An amendment to the Second Schedule to the RTI Act, 2005 was notified by the Department of Personnel and Training (DoPT) on November 24, 2023, exempting the Indian Computer Emergency Response Team (CERT-In) from providing information under the Act. This move is certainly not in the public interest as it weakens the rights of the people by diluting an Act meant to empower them. The exclusion of CERT-In from application of the Act, in an environment where data breaches, device vulnerabilities, and deployment of illegal spywares occur frequently, significantly erodes its accountability. Around 29,20,52,503 Indians were reportedly affected by a breach from 2004 till the second quarter of 2023, i.e. 9904 breaches per 1 lakh people. The average cost of a data breach in India is at an all-time high, at ₹17.9 crore in 2023. An institution such as the CERT-In, whose actions or inaction is consequential for the status of cyber security and individual privacy in the country, must remain under the purview of the Act.
A principal agreement to exempt CERT-In was reportedly reached in May 2022. Earlier that year in March, as per a Parliamentary response, a proposal to include CERT-in in the Second Schedule to the RTI Act was reviewed. Although the decision has been formalised through the notified amendment, Clause 24(3) of the RTI Act, 2005 states that any notification for exempting organisations has to be placed before the Parliament/state assembly for scrutiny.
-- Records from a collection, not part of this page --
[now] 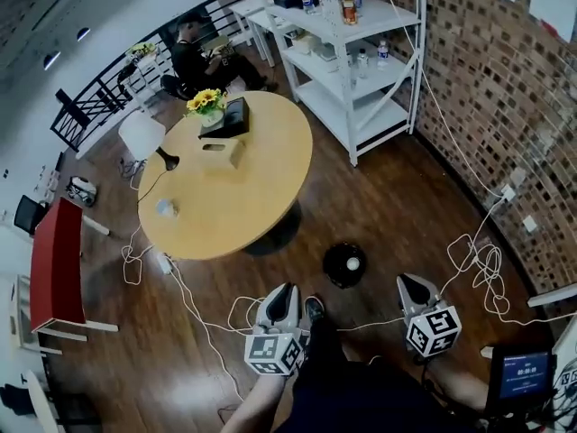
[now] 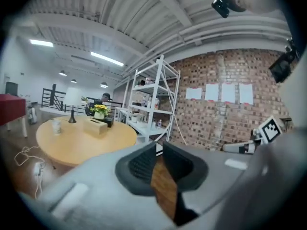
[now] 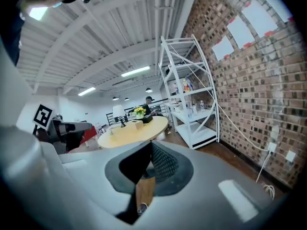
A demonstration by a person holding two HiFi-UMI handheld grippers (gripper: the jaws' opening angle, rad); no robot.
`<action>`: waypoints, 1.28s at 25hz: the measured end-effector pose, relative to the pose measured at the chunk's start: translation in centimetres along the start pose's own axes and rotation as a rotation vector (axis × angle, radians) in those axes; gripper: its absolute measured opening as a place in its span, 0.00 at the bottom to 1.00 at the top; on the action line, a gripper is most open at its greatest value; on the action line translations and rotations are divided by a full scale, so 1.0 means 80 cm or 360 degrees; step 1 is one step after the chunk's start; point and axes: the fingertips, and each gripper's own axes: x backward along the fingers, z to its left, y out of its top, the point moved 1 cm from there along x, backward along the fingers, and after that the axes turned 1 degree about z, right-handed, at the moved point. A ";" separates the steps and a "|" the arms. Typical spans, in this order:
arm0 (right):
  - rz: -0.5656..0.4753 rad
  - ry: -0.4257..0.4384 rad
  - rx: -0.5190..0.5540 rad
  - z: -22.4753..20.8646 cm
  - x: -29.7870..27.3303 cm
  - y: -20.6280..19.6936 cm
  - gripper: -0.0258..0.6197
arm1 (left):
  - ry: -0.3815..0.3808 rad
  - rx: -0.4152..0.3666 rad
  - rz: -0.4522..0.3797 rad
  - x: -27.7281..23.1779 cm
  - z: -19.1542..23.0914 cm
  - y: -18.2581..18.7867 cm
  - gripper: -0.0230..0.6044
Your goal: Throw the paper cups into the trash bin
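In the head view the black trash bin [image 1: 332, 275] stands on the floor just beside the round tabletop [image 1: 261, 161]. A white thing [image 1: 352, 263] inside it is probably a cup already thrown. One paper cup [image 1: 167, 208] sits on the tabletop, well apart from the bin, to its left. The left gripper [image 1: 285, 291] and right gripper [image 1: 410, 285] flank the bin, likely held clear of it because they carry nothing. The left gripper view shows jaws slightly parted and empty, aimed toward that cup. The right gripper view shows jaws closed together on nothing.
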 end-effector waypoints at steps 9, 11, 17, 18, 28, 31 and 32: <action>-0.0031 0.0100 0.0034 0.034 0.121 -0.023 0.06 | 0.0059 -0.0028 -0.0036 0.128 -0.082 -0.017 0.09; -0.0041 0.0105 0.0038 0.042 0.130 -0.023 0.06 | 0.0058 0.0029 -0.0046 0.142 -0.083 -0.019 0.09; -0.0070 0.0066 0.0071 0.077 0.135 -0.023 0.06 | -0.0080 0.0075 -0.0049 0.175 -0.100 -0.038 0.10; -0.0074 0.0068 0.0066 0.086 0.133 -0.025 0.06 | -0.0105 0.0066 -0.0044 0.182 -0.100 -0.041 0.10; -0.0130 0.0223 0.0136 0.163 0.109 -0.012 0.06 | -0.0047 0.0154 0.0047 0.215 -0.035 -0.063 0.10; -0.0151 0.0223 0.0121 0.166 0.111 -0.011 0.06 | -0.0038 0.0145 0.0050 0.214 -0.030 -0.063 0.10; -0.0159 0.0224 0.0121 0.167 0.113 -0.011 0.06 | -0.0039 0.0145 0.0053 0.212 -0.030 -0.063 0.10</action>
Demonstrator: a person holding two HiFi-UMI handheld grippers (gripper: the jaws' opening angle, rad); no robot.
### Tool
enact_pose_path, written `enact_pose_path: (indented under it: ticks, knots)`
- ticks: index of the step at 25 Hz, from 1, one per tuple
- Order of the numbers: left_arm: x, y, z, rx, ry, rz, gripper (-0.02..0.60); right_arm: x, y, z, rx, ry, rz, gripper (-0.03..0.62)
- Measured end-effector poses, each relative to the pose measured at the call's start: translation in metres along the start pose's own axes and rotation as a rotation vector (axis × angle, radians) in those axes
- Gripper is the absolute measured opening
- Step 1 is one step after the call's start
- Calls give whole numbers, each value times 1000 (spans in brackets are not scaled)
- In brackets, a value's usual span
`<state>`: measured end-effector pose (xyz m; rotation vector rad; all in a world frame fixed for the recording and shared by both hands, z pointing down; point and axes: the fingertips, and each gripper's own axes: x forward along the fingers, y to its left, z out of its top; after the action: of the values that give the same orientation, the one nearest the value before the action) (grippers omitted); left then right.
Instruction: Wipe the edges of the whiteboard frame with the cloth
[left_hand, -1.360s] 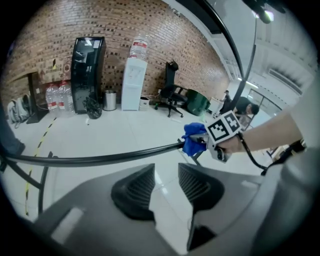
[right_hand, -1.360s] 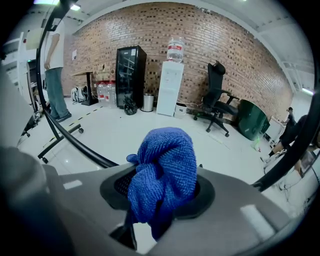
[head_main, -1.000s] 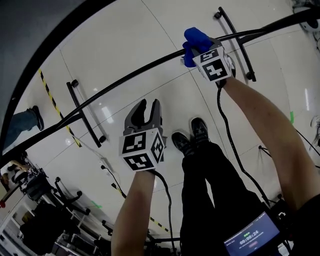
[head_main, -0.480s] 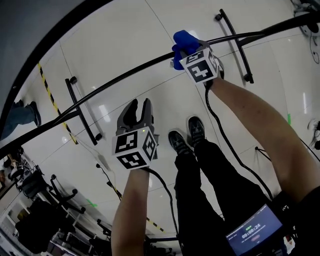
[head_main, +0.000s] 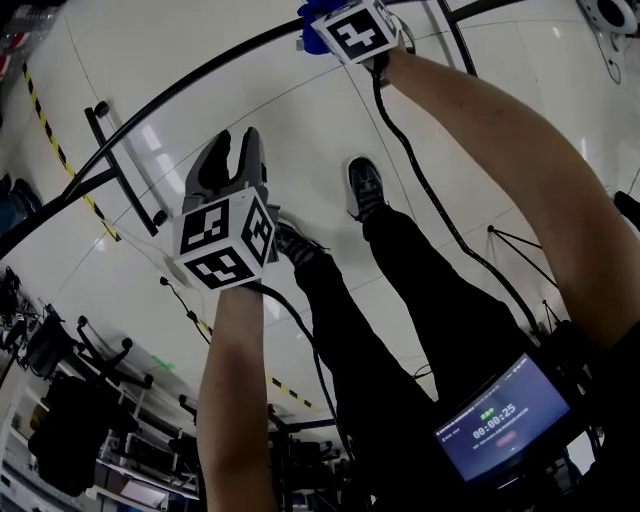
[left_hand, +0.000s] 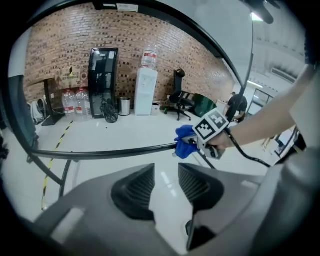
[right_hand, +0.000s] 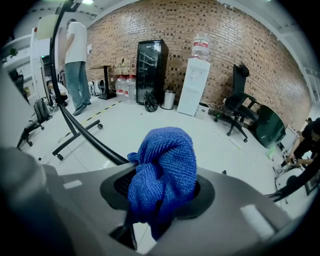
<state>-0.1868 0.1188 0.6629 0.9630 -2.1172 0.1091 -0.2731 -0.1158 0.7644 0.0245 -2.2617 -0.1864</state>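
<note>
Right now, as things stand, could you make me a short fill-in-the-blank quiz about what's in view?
1. The fingers of the right gripper clamp a cloth whose colour is ___.
2. Between the fingers of the left gripper there is ___.
3. The wall behind the water dispenser is built of ___.

Missing words: blue; nothing; brick.
</note>
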Motion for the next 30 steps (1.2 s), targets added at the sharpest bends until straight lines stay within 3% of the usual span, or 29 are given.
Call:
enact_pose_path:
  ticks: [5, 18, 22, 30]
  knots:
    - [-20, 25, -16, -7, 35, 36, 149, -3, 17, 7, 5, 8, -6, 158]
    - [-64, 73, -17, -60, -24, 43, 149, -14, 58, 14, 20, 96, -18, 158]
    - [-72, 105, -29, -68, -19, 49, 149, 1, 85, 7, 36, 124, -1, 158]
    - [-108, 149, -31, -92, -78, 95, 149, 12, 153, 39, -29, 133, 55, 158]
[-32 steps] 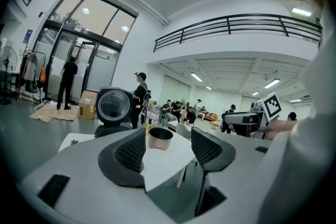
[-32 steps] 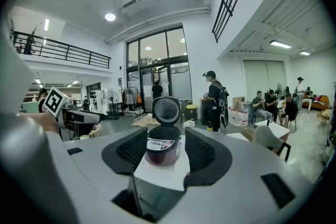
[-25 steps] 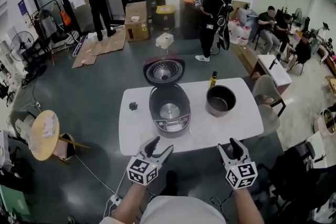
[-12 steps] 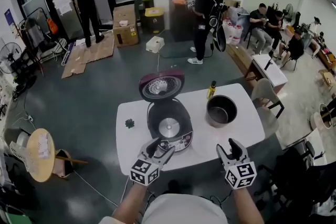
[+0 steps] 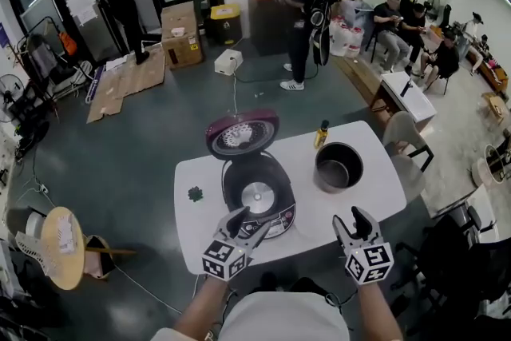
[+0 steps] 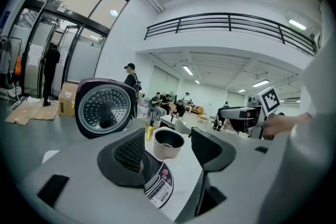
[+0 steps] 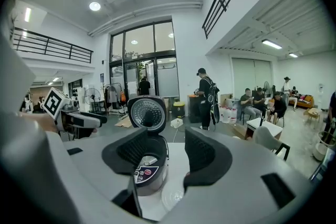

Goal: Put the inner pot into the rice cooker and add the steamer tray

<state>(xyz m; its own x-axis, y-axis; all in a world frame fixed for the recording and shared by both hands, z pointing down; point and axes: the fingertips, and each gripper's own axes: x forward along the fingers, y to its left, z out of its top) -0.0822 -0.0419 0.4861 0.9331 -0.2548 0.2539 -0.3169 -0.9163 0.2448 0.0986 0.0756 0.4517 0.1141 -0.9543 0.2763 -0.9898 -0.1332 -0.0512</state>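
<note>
The dark red rice cooker [image 5: 257, 196] stands open on the white table [image 5: 375, 196], its lid [image 5: 242, 134] tipped up at the back and its cavity empty. The metal inner pot [image 5: 338, 166] stands upright to the cooker's right. A pale round steamer tray [image 7: 173, 194] lies flat by the cooker's front right. My left gripper [image 5: 249, 221] hovers open over the cooker's front edge and holds nothing. Between its jaws the left gripper view shows the pot [image 6: 168, 143]. My right gripper [image 5: 350, 218] is open and empty at the table's near edge, facing the cooker [image 7: 149, 165].
A small yellow-capped bottle [image 5: 321, 135] stands behind the pot. A small dark object [image 5: 196, 193] lies on the table's left part. A chair [image 5: 399, 136] sits at the table's right end. Several people stand or sit farther back in the room.
Both grippers have edged forward to the table's near edge, the left one now over the cooker's front. Both stay open. Cooker, pot and tray have not moved.
</note>
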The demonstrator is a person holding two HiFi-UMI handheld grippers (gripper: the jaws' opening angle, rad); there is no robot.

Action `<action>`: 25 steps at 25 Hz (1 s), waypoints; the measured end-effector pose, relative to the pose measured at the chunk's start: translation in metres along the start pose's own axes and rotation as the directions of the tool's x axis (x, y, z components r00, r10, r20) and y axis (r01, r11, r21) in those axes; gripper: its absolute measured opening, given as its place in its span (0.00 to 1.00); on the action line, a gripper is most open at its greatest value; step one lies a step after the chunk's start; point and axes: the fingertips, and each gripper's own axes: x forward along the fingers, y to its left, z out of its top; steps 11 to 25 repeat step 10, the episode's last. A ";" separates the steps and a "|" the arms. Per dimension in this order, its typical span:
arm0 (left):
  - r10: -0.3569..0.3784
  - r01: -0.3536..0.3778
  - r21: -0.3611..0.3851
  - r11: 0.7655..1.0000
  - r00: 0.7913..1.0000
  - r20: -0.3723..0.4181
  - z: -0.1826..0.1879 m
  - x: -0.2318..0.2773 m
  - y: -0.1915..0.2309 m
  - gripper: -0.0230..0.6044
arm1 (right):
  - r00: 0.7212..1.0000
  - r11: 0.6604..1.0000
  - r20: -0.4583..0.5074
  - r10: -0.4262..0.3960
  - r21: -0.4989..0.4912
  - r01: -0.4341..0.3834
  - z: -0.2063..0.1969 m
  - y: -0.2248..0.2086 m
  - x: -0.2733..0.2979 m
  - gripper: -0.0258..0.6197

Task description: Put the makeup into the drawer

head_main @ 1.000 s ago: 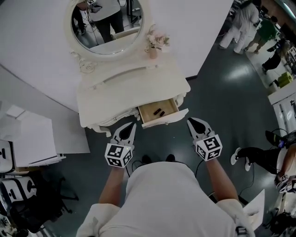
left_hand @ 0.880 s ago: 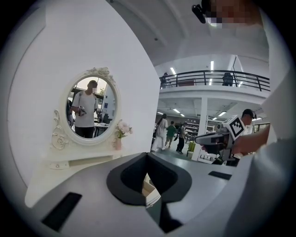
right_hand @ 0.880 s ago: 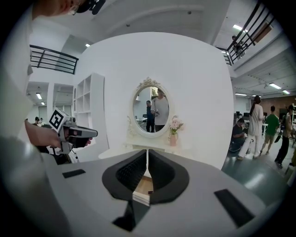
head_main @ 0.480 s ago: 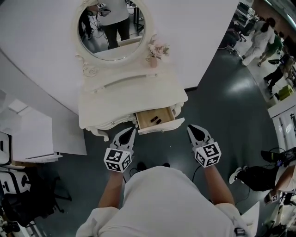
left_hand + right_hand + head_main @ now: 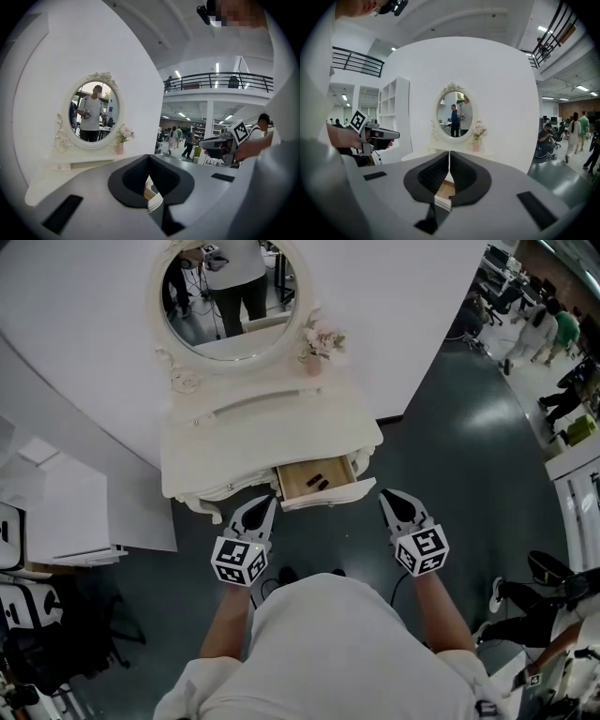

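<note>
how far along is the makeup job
Done: two dark makeup items lie in the open drawer. In hand: nothing; left gripper and right gripper are shut and empty. Left: no makeup shows on the dresser top, so probably only closing the drawer.

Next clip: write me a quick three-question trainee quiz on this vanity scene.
1. True or false: the drawer is open.
2. How many dark makeup items lie inside it?
3. The left tool and right tool are: A) both shut and empty; B) both wide open; C) each holding makeup.

Key: 1 true; 2 two; 3 A.
</note>
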 end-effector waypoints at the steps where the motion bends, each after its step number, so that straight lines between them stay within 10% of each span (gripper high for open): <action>1: 0.000 0.000 0.000 1.000 1.000 0.000 0.000 0.000 0.001 0.06 | 1.000 1.000 0.000 0.000 0.000 0.000 0.000 0.000 0.000 0.09; 25: -0.004 0.004 0.005 1.000 1.000 0.000 0.001 0.000 0.002 0.06 | 1.000 1.000 0.012 0.001 -0.006 0.000 0.005 0.003 0.003 0.09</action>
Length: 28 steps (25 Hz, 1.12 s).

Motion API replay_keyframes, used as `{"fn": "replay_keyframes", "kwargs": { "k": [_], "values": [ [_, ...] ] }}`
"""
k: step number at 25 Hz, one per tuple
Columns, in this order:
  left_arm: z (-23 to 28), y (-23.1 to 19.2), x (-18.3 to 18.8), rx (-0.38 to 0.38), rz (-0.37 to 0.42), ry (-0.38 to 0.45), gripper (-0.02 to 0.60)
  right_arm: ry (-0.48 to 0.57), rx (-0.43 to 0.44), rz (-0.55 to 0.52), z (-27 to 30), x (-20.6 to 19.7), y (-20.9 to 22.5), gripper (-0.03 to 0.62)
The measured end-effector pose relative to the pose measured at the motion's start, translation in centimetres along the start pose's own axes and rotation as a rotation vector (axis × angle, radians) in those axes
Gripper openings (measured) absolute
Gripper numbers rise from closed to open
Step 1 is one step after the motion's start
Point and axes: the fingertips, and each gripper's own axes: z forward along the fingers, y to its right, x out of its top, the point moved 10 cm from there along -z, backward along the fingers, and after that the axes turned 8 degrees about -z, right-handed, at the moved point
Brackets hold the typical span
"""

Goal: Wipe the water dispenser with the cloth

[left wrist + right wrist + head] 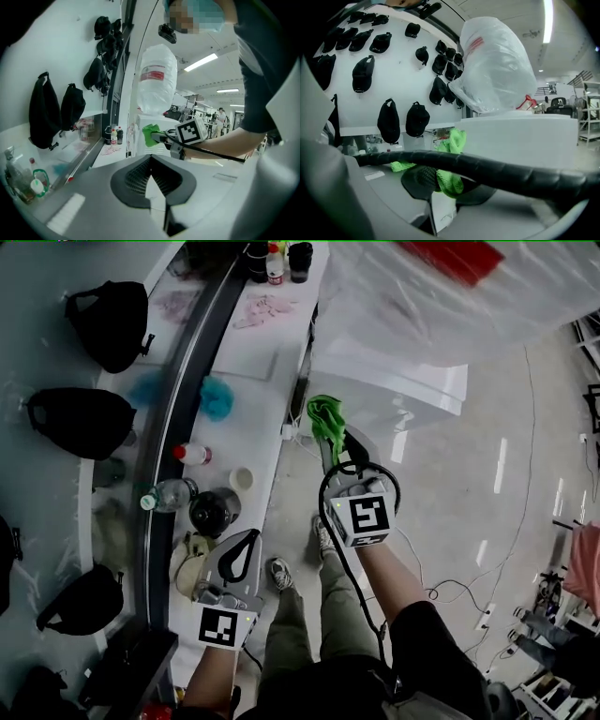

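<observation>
- Cloth (326,418): bright green and bunched, clamped in the jaws of the right gripper (336,442). It sits at the corner of the water dispenser (520,136) nearest the table (267,362). Whether it touches the white casing cannot be told.
- Left gripper (248,538): jaws together with nothing between them, held low over the table edge, well back from the water dispenser.
- Writing: a red label (153,74) shows on the bottle (157,84), which stands on top of the water dispenser under clear plastic wrap. Its print is too small to read. The cube (368,515) on the right gripper carries a black-and-white square marker with no letters.
- Edges: the water dispenser's white top has a straight, sharp front edge, and the cloth sits just beside the left end of it in the right gripper view. A black cable (501,171) crosses in front of that gripper's jaws.
- Room: only a narrow gap separates the water dispenser from the table edge. On its far side, away from the table, glossy floor (487,474) lies open.
- Table things, all well apart from the water dispenser: a red-capped bottle (192,454), a small cup (241,478), and a dark pot (214,512).
- Black bags (389,122) hang on the wall behind the table.
</observation>
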Motion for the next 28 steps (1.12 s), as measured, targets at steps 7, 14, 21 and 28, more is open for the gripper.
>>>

It remains to be seen whether this rights diluting notification will be placed before the Parliament and be subject to any well deserved scrutiny.
An attack on the RTI Act
The RTI Act was enacted to promote transparency and accountability to the operations of Indian public authorities, and for preventing them from acting in private interest, or otherwise undermining democratic processes.When organisations investigating cyber-security vulnerabilities in public and private infrastructures like CERT-In are made opaque, decisions impacting citizens’ right to privacy are guarded from scrutiny and accountability. This step patently undermines the constitutional rights of citizens to their privacy, and to information.
The infamous 2022 CERT-In Directions
The data security and privacy concerns emerging from the Direction No. 20(3)/2022-CERT-In (“2022 Directions”) makes this exemption even more alarming. The 2022 Directions has overbroad compliance requirements, at the cost of user privacy, which are applicable to a range of services, including but not limited to data centres, virtual private server (VPS) providers, cloud service providers, and Virtual Private Networks (VPN) service providers. These requirements range from enabling logs and storing them for a rolling period of 180 days within the Indian jurisdiction (Direction 4) to maintaining extremely detailed and invasive personal information of users, even after any cancellation or withdrawal of registration of a user (Direction 5).
Non-compliance with these directions is a punishable offence carrying imprisonment of up to a year and/ or fine. Furthermore, these services may be required to hand over this information at any time to CERT-In. The 2022 Directions do not impose any limitations on how long CERT-In could retain this data or with whom it could share it. After the release of the 2022 Directions, several prominent and commonly used VPN providers pulled their servers out of India, unwilling to compromise on users’ privacy on the internet.
The need for transparency
It is interesting and unfortunate that on one hand, CERT-In wants our logs and data under the garb of addressing cyber security incidents, non-compliance with which will lead to one year jail time, but on the other hand, it itself doesn’t want to be transparent and held accountable to the citizens. This discrepancy in how Meity envisions citizens’ interaction with the state is further visible in Section 15(c) of the Digital Personal Data Protection Act, 2023, wherein individuals are bound to share information with the State or any of its instrumentalities, but the latter has no such obligation, and is instead protected against it. Such inconsistent and continued steps to weaken accountability mechanisms towards citizens inflict untold damage to our digital rights.
Given that most companies fail to even acknowledge these breaches resulting in a near complete lack of information, IFF recognised the need to maintain a public list of data breaches that occurred in the country since 2020 on a publicly accessible database, PlugTheBreach. IFF also provided legal assistance in a petition in the Delhi High Court challenging the legality of the 2022 Directions. IFF filed RTIs with the CERT-In to better understand the institutional process put in place to facilitate the implementation of the 2022 Directions. Disappointingly, in the response, CERT-In was non-responsive and evasive, hindering our efforts to gather necessary information and understand the processes in place.